▶ _Stored data_:
*** Begin section ***

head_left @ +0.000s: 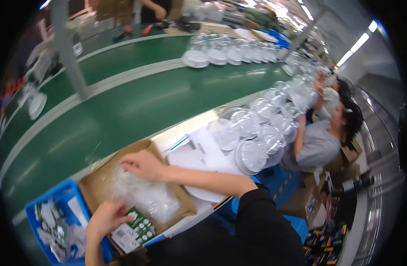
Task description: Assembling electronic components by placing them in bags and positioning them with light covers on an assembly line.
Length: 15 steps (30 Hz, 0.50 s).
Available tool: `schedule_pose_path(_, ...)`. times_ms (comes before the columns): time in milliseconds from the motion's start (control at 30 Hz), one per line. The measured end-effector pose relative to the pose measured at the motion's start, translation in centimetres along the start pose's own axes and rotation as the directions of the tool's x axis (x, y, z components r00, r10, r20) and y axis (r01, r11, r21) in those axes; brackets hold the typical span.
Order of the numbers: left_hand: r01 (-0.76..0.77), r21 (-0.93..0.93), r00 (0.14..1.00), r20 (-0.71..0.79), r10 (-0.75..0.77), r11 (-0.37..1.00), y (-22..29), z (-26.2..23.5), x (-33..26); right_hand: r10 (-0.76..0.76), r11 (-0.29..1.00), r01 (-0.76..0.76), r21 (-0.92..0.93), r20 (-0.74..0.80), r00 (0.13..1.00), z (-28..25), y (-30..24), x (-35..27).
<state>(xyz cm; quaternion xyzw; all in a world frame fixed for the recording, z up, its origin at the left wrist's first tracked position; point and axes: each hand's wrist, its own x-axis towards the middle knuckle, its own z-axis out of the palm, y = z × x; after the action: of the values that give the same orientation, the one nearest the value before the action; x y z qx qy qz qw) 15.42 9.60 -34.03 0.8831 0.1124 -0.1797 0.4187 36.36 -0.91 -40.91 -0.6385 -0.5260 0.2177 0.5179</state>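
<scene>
My right hand (pixel 143 165) reaches over an open cardboard box (pixel 93 188), its fingers pinched together beside a heap of clear plastic bags (pixel 146 195). What the fingertips hold, if anything, is too small to make out. At the box's near side, my left hand (pixel 107 218) has its thumb and fingers closed at the edge of a green-and-white printed card (pixel 143 226). A white label with dark print (pixel 125 238) lies right below that card. Part of the box's near edge is hidden by my hand and the cards.
A blue bin (pixel 35 210) with crumpled packets stands left of the box. Clear domed plastic containers (pixel 252 155) crowd the table to the right, beside white sheets (pixel 203 153). Beyond runs a green conveyor belt (pixel 141 106). Co-workers, one in a grey shirt (pixel 321 144), are at the right.
</scene>
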Motion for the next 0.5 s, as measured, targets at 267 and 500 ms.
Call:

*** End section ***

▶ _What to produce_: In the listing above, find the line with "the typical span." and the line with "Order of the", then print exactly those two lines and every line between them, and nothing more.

▶ _Final answer_:
Available tool: `schedule_pose_path(_, ...)`. times_ms (comes before the columns): time in milliseconds from the motion's start (control at 30 Hz), one per line. The measured end-effector pose relative to the pose measured at the motion's start, translation in centimetres along the start pose's own axes and rotation as the directions of the tool's x axis (x, y, z components r00, r10, r20) and y axis (r01, r11, r21) in those axes; brackets hold the typical span.
Order of the numbers: left_hand: r01 (-0.76..0.77), r21 (-0.93..0.93), r00 (0.14..1.00), r20 (-0.71..0.79), r10 (-0.75..0.77), r11 (-0.37..1.00), y (-22..29), z (-26.2..23.5), x (-33..26); right_hand: r10 (-0.76..0.76), r11 (-0.29..1.00), r01 (-0.76..0.76), r21 (-0.92..0.93), r20 (-0.74..0.80), r00 (0.13..1.00), z (-28..25), y (-30..24), x (-35..27).

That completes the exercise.